Filter the records below and copy every line containing the word "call".

> **Data provided**:
====

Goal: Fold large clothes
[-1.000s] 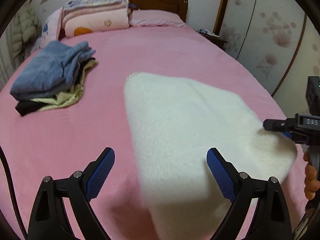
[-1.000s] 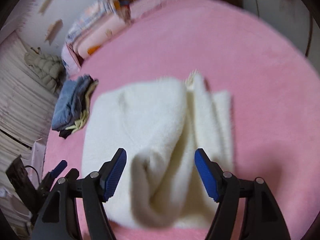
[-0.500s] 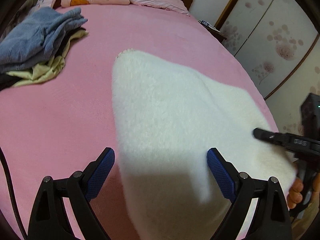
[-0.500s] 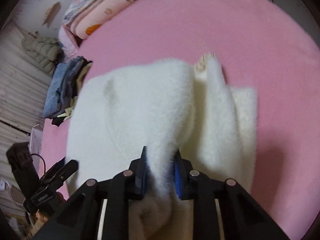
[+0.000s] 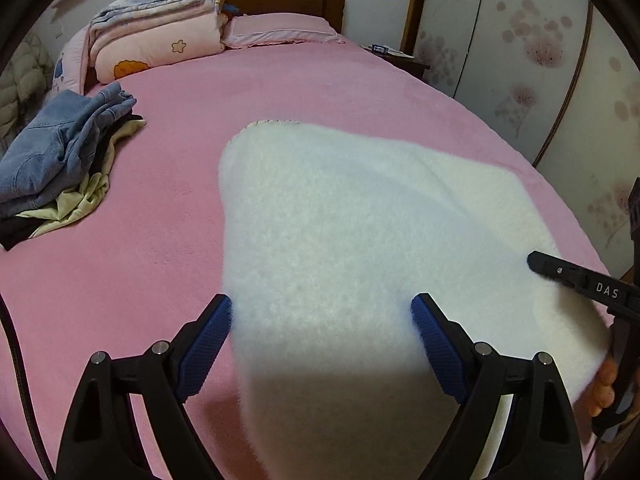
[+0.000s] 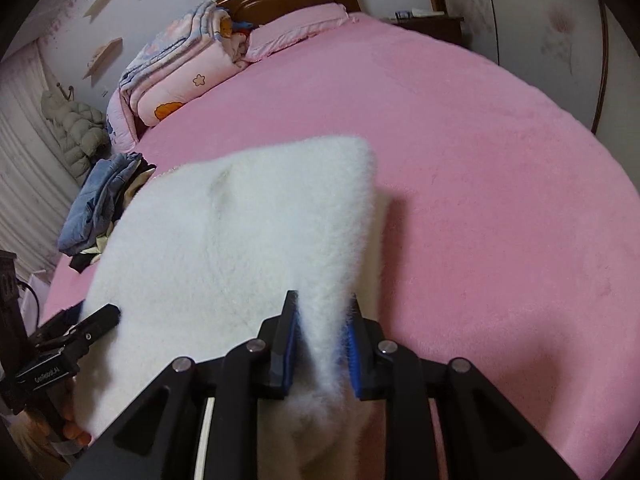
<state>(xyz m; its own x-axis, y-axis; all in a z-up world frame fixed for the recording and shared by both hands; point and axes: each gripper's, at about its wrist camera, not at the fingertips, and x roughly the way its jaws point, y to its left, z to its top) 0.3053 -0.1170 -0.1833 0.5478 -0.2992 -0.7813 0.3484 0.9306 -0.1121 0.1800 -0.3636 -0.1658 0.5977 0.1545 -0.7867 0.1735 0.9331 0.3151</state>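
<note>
A white fleece garment [image 5: 360,220] lies on the pink bed [image 5: 160,248]. My left gripper [image 5: 322,312] hangs open over its near edge, with the fleece between the blue pads but untouched; the jaws are closing slightly. In the right wrist view my right gripper [image 6: 322,308] is shut on a thick fold of the fleece [image 6: 240,240], which stands up from the bed in a raised flap; its jaws are opening a touch while the pads still press the pile. The right gripper's finger [image 5: 560,272] also shows at the fleece's right edge, with a hand [image 5: 600,384] below it.
A pile of folded jeans and other clothes [image 5: 60,152] lies at the bed's left side. Stacked quilts [image 5: 160,32] and a pillow [image 5: 280,28] sit by the headboard. A nightstand [image 5: 400,60] and flowered wardrobe doors [image 5: 520,60] stand to the right.
My right gripper went from open around a fold of the fleece to shut on it, and the fleece now stands up as a flap. My left gripper moved closer to the fleece's near edge.
</note>
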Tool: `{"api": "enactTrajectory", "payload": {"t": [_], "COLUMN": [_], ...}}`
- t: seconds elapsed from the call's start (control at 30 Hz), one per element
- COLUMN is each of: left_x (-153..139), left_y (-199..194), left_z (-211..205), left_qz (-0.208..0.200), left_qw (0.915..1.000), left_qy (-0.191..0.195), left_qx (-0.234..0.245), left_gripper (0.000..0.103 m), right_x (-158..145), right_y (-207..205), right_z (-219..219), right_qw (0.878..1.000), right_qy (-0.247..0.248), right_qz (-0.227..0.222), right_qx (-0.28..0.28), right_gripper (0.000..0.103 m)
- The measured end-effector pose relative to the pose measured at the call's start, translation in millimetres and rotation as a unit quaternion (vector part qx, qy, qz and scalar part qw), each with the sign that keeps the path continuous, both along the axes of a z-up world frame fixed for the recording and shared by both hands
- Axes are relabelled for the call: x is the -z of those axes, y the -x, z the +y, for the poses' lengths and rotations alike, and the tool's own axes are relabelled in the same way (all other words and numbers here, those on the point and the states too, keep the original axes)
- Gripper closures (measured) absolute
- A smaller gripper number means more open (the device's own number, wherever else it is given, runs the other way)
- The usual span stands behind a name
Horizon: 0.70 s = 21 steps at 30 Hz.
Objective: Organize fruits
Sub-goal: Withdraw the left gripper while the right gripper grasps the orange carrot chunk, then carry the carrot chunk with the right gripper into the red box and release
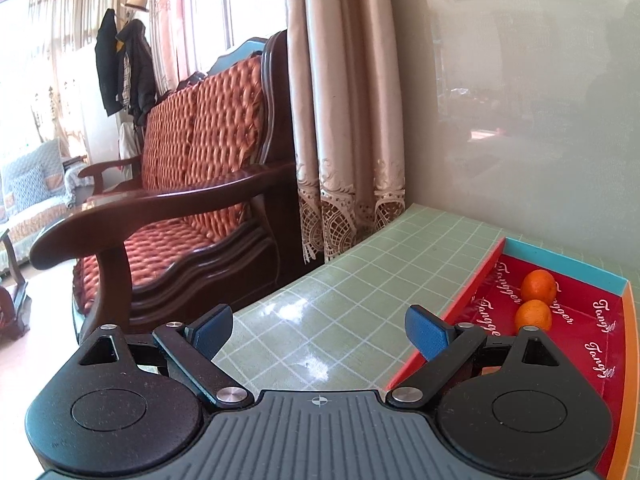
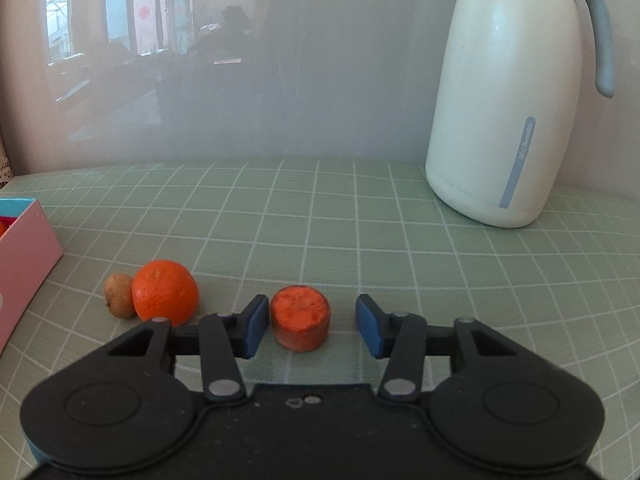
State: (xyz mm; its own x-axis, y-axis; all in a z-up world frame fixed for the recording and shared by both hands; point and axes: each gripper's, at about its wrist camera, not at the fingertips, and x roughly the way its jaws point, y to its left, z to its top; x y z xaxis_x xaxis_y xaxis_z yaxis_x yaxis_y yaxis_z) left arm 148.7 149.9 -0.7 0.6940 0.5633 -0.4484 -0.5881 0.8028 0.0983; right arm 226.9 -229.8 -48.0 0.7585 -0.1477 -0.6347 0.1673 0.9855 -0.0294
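We note the red box at the right edge of the left wrist view is cut off by the frame and partly hidden behind the left tongs; in the right wrist view only its pink outer wall shows at far left. Two oranges lie inside it, touching; the nearer one is partly covered by the tongs' linkage. The left tongs stand wide apart over the bare green checked desk, holding nothing.

In the right wrist view, the right tongs straddle an orange-red cut cylinder of fruit at lower centre. The left pad sits just beside it; a clear gap remains on the right, so nothing is gripped. A whole orange and a small brown fruit touch at lower left. A white jug stands at upper right, its top cut off.
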Motion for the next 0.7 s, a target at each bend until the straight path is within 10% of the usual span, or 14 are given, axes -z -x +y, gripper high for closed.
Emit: {"api": "enactTrajectory", "payload": {"t": [0.33, 0.7], "left_x": [2.7, 4.3], "left_y": [4.0, 29.6], "left_z": [4.9, 26.7], "left_qz": [0.008, 0.006], "left_qw": [0.9999, 0.9984], "left_qy": [0.0, -0.004], "left_qx": [-0.009, -0.055], "left_gripper": [0.01, 0.01], "right_x": [-19.1, -65.4], "right_y": [17.7, 45.2], "right_z": [23.4, 121.4], "right_qw": [0.999, 0.97], "right_qy": [-0.015, -0.079], "right_qz": [-0.031, -0.098], "right_qx": [-0.035, -0.209], "right_gripper": [0.074, 0.074]}}
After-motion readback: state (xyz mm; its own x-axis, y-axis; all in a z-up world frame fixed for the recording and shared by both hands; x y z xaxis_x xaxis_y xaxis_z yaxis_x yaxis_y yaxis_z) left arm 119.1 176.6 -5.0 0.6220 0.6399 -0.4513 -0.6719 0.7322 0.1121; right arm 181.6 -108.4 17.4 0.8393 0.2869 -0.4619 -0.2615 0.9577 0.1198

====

> **The completed task**:
- t: seconds elapsed from the call's start (control at 30 Hz), one per element
- The measured end-effector pose relative to the pose measured at the call's start, translation in millimetres and rotation as a unit quaternion (vector part qx, qy, qz and scalar part qw), each with the sign that keeps the path continuous, both along the axes of a z-up world frame fixed for the recording and shared by both hands
- Axes are relabelled for the call: x is the -z of those axes, y the -x, z the +y, for the poses' lengths and rotations alike, and the tool's own axes are relabelled in the same way (all other words and numbers here, those on the point and the states too, keep the original axes)

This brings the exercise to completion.